* Task objective
Please produce a character-exact copy of the listing that follows, omitting all images.
Segment Start: Dataset content
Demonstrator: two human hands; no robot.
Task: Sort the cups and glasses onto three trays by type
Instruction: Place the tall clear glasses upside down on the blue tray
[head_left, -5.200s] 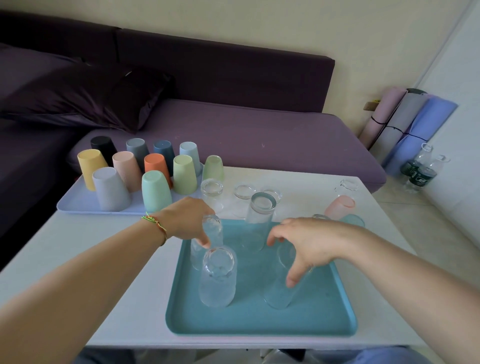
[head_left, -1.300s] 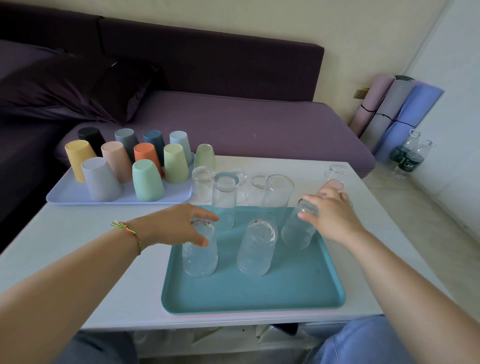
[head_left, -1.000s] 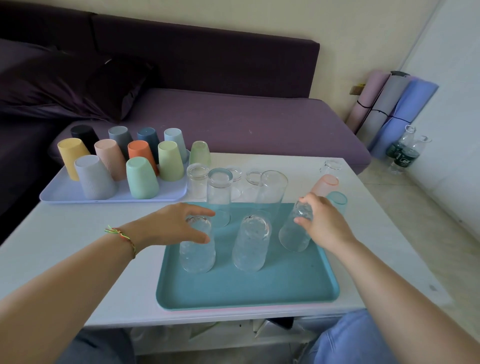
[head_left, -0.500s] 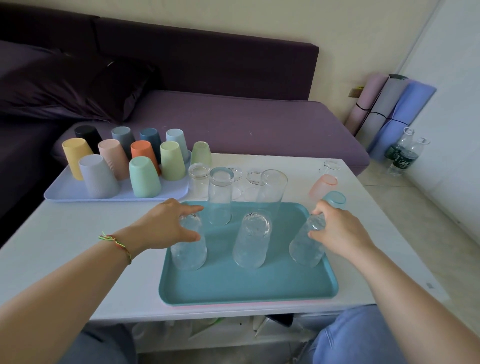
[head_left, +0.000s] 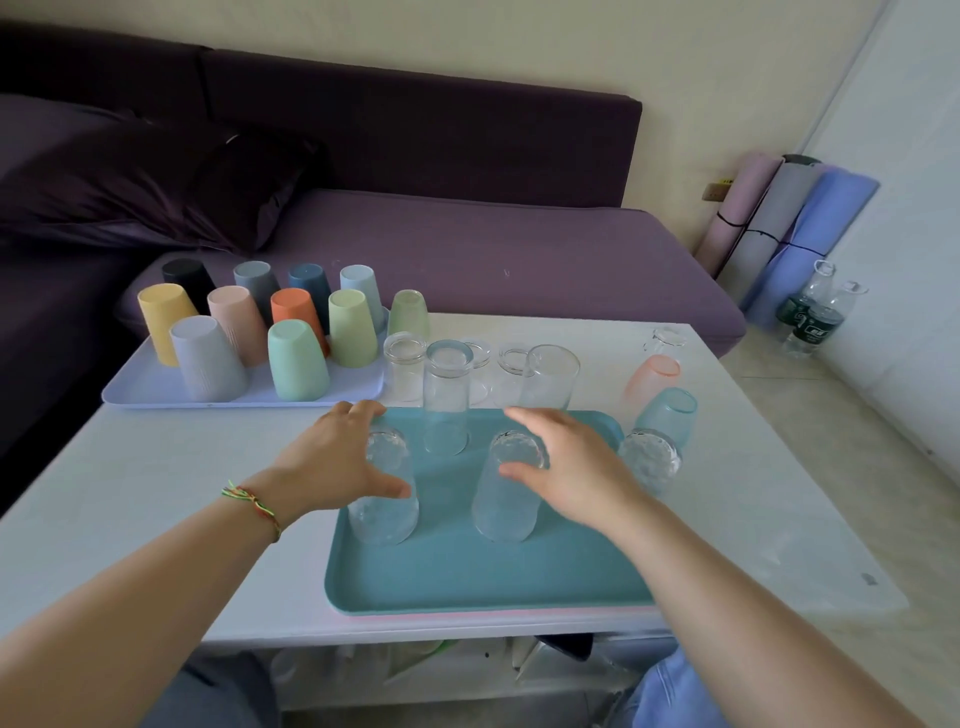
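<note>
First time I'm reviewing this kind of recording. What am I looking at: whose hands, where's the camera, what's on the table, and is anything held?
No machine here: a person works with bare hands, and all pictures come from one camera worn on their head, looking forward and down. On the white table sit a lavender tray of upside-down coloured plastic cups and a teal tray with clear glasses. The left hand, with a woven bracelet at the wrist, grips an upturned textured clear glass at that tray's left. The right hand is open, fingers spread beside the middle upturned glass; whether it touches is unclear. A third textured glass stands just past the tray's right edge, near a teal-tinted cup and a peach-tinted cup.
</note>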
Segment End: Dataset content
* Answer space
Demonstrator: two human hands; no robot.
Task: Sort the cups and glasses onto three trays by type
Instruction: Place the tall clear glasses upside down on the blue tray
[head_left, -5.200s] 
[head_left, -1.300s] 
[head_left, -1.000s] 
[head_left, -0.500s] 
[head_left, +0.000s] 
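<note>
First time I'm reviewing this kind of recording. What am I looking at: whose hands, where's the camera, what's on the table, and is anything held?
No machine here: a person works with bare hands, and all pictures come from one camera worn on their head, looking forward and down. On the white table sit a lavender tray of upside-down coloured plastic cups and a teal tray with clear glasses. The left hand, with a woven bracelet at the wrist, grips an upturned textured clear glass at that tray's left. The right hand is open, fingers spread beside the middle upturned glass; whether it touches is unclear. A third textured glass stands just past the tray's right edge, near a teal-tinted cup and a peach-tinted cup.
</note>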

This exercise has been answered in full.